[Stored records]
##########

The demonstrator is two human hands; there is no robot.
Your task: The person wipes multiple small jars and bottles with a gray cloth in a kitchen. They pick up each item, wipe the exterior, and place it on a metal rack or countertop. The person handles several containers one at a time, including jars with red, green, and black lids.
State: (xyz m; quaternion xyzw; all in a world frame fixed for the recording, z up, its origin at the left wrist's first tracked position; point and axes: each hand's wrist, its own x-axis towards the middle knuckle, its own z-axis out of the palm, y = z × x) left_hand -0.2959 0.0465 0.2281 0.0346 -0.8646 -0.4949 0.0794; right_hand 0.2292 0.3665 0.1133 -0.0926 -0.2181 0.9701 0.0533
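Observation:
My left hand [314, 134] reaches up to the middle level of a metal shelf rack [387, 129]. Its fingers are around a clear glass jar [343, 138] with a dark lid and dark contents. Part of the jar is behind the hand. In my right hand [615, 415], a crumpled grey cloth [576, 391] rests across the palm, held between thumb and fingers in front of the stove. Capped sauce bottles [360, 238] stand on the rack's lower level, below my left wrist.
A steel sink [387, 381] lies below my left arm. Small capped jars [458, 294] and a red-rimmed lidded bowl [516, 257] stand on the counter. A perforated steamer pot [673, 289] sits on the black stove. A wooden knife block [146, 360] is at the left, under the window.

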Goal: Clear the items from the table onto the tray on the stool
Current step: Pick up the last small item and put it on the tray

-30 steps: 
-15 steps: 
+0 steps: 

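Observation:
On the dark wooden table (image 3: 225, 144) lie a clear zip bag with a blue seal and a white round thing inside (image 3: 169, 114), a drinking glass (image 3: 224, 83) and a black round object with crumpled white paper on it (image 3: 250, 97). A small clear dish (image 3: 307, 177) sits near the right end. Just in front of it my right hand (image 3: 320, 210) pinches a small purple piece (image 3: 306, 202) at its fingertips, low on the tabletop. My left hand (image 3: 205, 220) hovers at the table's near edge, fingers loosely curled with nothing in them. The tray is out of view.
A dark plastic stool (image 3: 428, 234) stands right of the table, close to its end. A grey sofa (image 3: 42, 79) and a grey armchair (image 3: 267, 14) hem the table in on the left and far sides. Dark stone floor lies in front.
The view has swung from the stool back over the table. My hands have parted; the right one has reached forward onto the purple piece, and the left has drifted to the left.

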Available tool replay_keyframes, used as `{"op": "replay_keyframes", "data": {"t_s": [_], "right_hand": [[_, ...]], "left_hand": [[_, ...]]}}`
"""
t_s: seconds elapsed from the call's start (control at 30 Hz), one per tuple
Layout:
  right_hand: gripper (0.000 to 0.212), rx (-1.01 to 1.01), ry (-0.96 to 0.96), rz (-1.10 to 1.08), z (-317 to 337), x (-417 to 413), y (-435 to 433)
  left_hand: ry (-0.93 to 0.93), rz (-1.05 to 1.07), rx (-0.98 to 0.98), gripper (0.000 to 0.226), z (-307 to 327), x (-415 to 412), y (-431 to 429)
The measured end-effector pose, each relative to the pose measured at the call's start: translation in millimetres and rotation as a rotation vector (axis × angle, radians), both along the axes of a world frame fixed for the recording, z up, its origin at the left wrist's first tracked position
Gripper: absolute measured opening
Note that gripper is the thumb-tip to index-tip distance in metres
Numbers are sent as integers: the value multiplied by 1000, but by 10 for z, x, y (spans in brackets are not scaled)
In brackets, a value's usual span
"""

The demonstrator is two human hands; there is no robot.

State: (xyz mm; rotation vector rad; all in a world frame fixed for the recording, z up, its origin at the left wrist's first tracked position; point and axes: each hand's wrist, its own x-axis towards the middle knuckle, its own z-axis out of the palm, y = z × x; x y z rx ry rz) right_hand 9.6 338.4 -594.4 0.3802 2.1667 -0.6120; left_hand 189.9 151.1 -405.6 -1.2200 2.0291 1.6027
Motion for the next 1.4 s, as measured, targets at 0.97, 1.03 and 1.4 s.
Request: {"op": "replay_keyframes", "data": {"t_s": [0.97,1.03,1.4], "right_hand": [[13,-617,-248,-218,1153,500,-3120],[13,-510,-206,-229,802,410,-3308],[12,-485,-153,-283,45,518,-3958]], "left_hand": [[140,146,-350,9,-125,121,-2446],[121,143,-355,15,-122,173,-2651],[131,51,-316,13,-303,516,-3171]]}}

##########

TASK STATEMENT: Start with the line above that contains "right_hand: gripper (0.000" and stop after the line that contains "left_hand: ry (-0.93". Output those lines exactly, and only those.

SOLUTION FOR THIS EXERCISE:
  right_hand: gripper (0.000 to 0.212), rx (-1.01 to 1.01), ry (-0.96 to 0.96), rz (-1.10 to 1.08), z (-317 to 337), x (-417 to 413), y (-435 to 433)
  left_hand: ry (-0.93 to 0.93), rz (-1.05 to 1.07), rx (-0.98 to 0.98), gripper (0.000 to 0.226), z (-307 to 327), x (-415 to 412), y (-431 to 429)

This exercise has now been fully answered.